Two things I miss about working (besides a paycheck)
Now that I’m finally settled into my SAHM/WAHM role, I sometimes find myself longing for the workplace, but not for the reasons you might expect. Sure, my (adorable, precious) children drive me bonkers sometimes, and a little more (or a lot more) dough would be nice in our bank account, but these aren’t the things I long for the most. So what could possibly have me longing for the 8-5 more than sanity and a paycheck?
1. Work friends. I’m blessed to enjoy some incredible friendships outside of the workplace. But there’s just something different, something special, about work friends. You share so many inside jokes, that with just a look, you can send each other into hysterics. You share the same goals, projects and often the same aggravations. You have lunch, coffee and break room snacks together. You go on long road trips and open up your heart while enjoying some quality windshield time. And while you promise to stay in touch after you leave, it rarely happens. You still care about each other and perhaps keep in touch online, but it’s tough to stay connected in person.

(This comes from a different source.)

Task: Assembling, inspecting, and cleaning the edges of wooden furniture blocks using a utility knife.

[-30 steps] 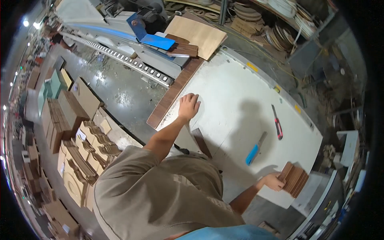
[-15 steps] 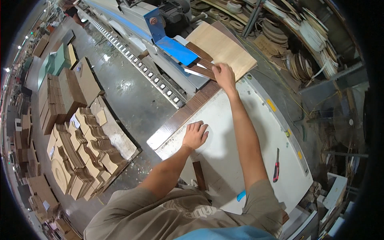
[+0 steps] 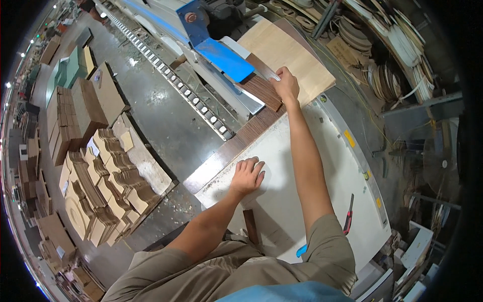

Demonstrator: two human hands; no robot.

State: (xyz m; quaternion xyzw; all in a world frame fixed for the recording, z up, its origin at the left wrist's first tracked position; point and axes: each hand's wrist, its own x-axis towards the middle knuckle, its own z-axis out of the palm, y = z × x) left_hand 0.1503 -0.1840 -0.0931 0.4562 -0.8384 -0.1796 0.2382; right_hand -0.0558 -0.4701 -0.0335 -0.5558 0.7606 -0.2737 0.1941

2. Sick days. Today, I am ill. Pretty darn sick, in fact. My youngest is napping and my oldest is happy to cuddle and watch movies, so I’m lucky. Sitting on the couch is about all I care to do. But it’s really hard keeping up with two little ones when all you want to do is crawl under your covers. Back in the day, I would have just dropped them off at the sitter’s, called in sick, and returned back home to curl up in a ball. But this isn’t an option any more. Sure, if I was on my death bed, I’d ask my husband to come home, but as the sole provider, we avoid that as much as possible. And I know working moms use most of their sick days to take care of their sick children, anyways. I remember those days. But every great once in awhile, I could take one for myself. I miss that. More than I realized I would. But the upside? I’ve been sick far less often than when I worked full time and my girls were in daycare. Far less often.

While the two reasons listed above aren’t compelling enough to return to work full time, I’ll know what not to take for granted once I do. And that steady paycheck will be pretty nice, too.